Pay for the data you use

There’s something of a sea change going on in the global AI debate, and it’s happening in the UK of all places. But not in a subtle way, by any means. The MPs ended up pushing back against another favorite of the tech industry: applying AI algorithms to large amounts of online content without looking at who actually owns it.
Their solution is simple, almost obvious. If an AI model is trained on someone’s content, it should definitely pay for it.
Meanwhile, a UK parliamentary committee is calling on the government to implement what it calls a “licensing-first model”. That would mean companies would need permission before they could use copyrighted works to train AI models. This includes everything from books and journalism to music, art and photography, basically all the raw materials that make up the web.
It’s not hard to understand why.
If you’ve followed the rise of AI at all, you’ve likely come across the term “text and data mining.” It sounds vague, maybe innocent. But it actually means what it says on the tin: algorithms that sift through vast amounts of web content to understand patterns. That’s how AI learns to create text, images, snapshots and conversations.
It’s clever stuff, really.
But there’s a part of the equation that some in the tech industry are reluctant to discuss at times. Many of those things are owned by people, writers and artists and photographers and journalists, who often spend decades producing them.
And, understandably, none of them are too happy to work as unpaid teaching assistants in an AI classroom.

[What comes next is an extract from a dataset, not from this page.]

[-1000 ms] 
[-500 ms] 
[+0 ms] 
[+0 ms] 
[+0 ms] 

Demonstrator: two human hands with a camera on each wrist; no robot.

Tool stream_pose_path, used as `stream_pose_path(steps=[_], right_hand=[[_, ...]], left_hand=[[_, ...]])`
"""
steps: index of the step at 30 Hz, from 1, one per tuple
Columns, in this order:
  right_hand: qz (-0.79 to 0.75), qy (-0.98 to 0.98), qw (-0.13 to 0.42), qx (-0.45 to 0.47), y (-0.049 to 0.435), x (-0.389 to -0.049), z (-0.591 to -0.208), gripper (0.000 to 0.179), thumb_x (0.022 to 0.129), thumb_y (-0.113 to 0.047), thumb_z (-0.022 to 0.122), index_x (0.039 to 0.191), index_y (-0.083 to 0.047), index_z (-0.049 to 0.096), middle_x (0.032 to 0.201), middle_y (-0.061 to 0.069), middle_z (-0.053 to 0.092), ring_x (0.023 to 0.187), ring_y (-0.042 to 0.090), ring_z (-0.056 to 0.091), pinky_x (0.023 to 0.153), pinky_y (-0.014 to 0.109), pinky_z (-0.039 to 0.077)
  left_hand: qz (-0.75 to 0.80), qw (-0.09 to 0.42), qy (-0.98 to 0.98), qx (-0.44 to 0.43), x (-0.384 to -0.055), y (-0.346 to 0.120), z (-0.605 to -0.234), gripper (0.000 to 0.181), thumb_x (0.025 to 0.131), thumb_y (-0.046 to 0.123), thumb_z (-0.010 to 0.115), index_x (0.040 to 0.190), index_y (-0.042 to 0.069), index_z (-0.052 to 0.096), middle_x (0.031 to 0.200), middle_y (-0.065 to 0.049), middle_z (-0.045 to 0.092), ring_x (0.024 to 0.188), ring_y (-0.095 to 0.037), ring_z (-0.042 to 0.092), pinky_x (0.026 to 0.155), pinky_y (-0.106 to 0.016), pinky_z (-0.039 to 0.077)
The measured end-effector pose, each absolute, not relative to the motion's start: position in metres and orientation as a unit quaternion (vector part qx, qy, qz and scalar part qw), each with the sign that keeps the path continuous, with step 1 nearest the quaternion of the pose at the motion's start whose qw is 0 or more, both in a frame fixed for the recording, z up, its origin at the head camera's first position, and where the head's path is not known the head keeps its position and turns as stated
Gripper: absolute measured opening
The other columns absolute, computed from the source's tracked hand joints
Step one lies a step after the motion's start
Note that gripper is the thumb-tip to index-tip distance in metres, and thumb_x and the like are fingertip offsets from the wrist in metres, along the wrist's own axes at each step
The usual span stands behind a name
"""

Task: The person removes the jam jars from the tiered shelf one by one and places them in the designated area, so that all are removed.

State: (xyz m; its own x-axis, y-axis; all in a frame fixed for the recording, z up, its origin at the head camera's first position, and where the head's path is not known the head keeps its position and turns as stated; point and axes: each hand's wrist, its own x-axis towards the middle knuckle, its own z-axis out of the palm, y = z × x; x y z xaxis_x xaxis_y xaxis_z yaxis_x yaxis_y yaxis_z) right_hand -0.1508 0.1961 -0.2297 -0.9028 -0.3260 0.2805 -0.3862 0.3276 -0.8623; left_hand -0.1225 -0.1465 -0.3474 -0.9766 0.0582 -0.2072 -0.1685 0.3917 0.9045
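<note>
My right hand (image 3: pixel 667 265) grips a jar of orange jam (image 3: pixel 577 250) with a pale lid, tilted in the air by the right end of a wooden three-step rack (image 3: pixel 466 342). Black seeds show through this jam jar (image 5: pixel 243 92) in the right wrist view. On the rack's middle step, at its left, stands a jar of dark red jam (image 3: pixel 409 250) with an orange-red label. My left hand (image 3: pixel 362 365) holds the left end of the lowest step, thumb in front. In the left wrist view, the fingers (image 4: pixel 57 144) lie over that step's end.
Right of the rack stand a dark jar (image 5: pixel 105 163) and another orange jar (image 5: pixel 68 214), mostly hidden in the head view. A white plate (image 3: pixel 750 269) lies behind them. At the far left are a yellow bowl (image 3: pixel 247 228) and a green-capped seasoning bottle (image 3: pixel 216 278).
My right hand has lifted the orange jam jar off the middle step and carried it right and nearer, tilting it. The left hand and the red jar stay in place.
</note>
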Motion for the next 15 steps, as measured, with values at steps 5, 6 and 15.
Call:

“The harm that could be caused to creators by the widespread use of AI produced without proper copyright permissions or the payment of fair remuneration is clear and real,” the House of Lords Communications and Digital Affairs Committee warned in a briefing with the UK government. “If this were to happen, the creative industries which play such a vital role in the success of the UK economy could be seriously damaged.”
You can feel the creators’ frustration with the title.
Imagine spending years writing a book, or an album, or a photo portfolio, only to find that AI has somehow taken over your style. It’s not cheating in the old sense, perhaps, but it’s close enough to raise some eyebrows. But here’s the kicker: the artist won’t even know.
That’s why some policymakers believe the default should be rolled back. The burden should be on the AI provider to demonstrate that it has a license for the material used. Where did we get this data? How did we find it? Let’s make this clear.
It sounds straightforward. It’s actually tricky.
But it’s an idea that’s gaining momentum. The UK is not the only country facing this issue. Many countries are trying to find a way to control AI without stifling its development.
Soft dance.
The European Union, for example, recently unveiled its own proposal for an EU Artificial Intelligence Act that aims to increase accountability and transparency of AI systems. It’s far from a cure-all, but it shows that governments are serious about AI governance.
But here’s the thing.
When one area of the empire becomes serious, others tend to follow. Technology companies are global, they don’t respect borders, so a decision made in London or Brussels can affect how AI is developed in California, Toronto or Singapore.
So while this may appear to be a UK problem, it is actually part of a wider tug of war game.
If the UK eventually decides to require licenses, AI developers may have to completely rethink how they get their training data. That could create whole new industries: data licensing companies, publishers and news organizations partnering with AI providers, whole businesses popping up just to provide AIs with things to learn.
Data conflict can be a business opportunity.
Unsurprisingly, the tech community is very pessimistic about this prospect. It argues that requiring licenses for all the information an AI system learns from could stifle innovation, or make it more expensive. Training large AI models is already very expensive. Sometimes millions. Sometimes billions. In dollars.
If you pay licensing fees for that, it can get dicey.
But the Wild West approach, taking as much data as we can now and worrying about legal issues later, may be coming to an end.
Whether you’re an AI enthusiast, a techie or just a curious person who’s ever wondered why chatbots seem to be so good at imitating you, the training data debate is growing into one of the biggest areas of the AI age.
And if the UK’s propaganda is any indication, the war has just begun.